----- RECORDS TO PROCESS -----

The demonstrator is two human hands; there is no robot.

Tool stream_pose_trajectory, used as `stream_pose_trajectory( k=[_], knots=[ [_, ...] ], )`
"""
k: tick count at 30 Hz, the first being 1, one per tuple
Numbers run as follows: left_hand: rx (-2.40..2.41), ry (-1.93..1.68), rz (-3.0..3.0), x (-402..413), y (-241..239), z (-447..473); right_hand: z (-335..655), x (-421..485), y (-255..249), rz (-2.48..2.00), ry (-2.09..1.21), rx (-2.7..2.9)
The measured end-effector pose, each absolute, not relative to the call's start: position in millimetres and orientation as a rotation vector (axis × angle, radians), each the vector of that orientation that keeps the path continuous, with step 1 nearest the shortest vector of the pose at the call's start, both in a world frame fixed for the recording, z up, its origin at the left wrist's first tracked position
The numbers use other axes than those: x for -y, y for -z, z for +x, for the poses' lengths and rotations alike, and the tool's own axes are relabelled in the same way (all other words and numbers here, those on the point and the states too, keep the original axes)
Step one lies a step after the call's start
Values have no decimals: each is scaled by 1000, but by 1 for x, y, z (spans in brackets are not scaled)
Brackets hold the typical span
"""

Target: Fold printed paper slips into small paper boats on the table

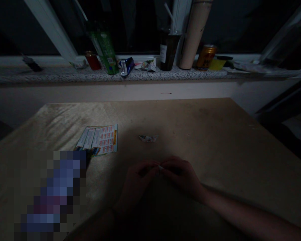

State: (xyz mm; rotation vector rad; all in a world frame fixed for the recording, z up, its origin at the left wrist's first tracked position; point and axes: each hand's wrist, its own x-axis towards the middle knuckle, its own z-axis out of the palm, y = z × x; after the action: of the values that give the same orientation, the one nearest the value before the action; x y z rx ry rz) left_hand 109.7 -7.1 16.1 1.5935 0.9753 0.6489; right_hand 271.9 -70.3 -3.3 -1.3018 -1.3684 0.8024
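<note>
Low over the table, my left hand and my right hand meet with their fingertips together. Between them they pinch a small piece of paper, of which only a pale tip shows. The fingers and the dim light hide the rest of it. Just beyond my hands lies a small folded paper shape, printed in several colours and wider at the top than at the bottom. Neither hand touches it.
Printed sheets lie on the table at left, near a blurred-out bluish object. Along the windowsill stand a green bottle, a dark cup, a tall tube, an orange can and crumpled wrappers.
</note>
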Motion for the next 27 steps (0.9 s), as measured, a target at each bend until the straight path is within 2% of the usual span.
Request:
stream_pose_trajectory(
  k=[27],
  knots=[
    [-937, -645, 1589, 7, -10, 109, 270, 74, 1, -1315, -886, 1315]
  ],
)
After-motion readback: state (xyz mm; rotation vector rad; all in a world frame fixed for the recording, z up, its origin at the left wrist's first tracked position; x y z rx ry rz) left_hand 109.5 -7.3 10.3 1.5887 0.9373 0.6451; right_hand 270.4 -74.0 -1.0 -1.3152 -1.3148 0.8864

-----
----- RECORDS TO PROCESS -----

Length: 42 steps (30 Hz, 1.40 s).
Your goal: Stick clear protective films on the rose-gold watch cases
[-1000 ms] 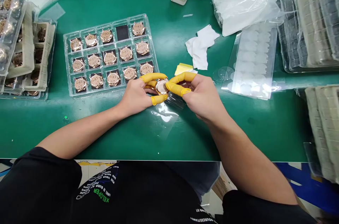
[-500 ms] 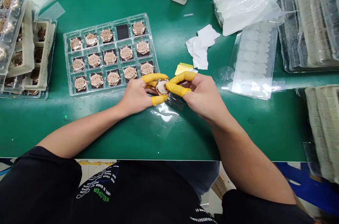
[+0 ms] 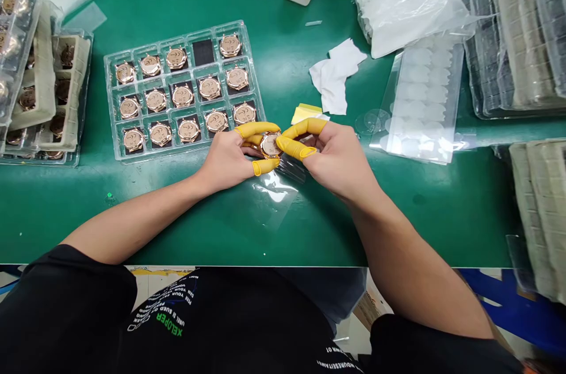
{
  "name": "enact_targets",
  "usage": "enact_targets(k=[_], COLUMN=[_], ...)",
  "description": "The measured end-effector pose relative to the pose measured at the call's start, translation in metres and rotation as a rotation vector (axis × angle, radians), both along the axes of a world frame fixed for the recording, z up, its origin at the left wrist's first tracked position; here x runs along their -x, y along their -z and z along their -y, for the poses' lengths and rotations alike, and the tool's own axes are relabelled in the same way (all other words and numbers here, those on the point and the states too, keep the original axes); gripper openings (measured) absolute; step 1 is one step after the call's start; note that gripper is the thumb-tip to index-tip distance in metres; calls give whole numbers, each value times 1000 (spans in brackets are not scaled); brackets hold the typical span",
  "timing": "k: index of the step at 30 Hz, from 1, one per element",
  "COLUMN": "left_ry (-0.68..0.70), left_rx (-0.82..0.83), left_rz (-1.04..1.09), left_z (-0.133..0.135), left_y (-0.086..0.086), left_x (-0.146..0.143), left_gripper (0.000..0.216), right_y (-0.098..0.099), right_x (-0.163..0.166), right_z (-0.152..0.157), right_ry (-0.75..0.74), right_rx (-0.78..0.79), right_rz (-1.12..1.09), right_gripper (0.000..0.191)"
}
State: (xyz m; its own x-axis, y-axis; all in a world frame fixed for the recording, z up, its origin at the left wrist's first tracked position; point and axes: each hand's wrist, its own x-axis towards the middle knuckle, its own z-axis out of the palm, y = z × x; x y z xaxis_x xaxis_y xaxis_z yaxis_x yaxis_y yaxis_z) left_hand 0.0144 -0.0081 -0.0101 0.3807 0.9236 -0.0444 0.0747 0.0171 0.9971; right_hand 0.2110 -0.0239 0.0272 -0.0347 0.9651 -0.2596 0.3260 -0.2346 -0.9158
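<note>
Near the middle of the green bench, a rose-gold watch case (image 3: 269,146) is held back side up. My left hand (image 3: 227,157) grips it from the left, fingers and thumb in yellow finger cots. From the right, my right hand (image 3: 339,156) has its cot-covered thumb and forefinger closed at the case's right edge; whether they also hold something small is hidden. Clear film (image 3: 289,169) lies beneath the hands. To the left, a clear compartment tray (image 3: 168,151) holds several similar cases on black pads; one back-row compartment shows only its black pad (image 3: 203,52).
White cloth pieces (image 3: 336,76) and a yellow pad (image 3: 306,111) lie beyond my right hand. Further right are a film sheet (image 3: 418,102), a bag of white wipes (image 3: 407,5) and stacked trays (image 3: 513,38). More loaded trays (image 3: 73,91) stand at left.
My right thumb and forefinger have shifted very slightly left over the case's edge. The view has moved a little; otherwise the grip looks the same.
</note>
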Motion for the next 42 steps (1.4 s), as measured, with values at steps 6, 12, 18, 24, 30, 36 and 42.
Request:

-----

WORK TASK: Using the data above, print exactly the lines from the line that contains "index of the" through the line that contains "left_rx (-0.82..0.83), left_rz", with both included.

RESPONSE BELOW:
  "timing": "k: index of the step at 30 Hz, from 1, one per element",
  "COLUMN": "left_ry (-0.68..0.70), left_rx (-0.82..0.83), left_rz (-1.04..1.09), left_z (-0.133..0.135), left_y (-0.086..0.086), left_x (-0.146..0.143), left_gripper (0.000..0.216), right_y (-0.098..0.099), right_x (-0.163..0.166), right_z (-0.152..0.157), right_ry (-0.75..0.74), right_rx (-0.78..0.79), right_rz (-1.12..1.09), right_gripper (0.000..0.191)"

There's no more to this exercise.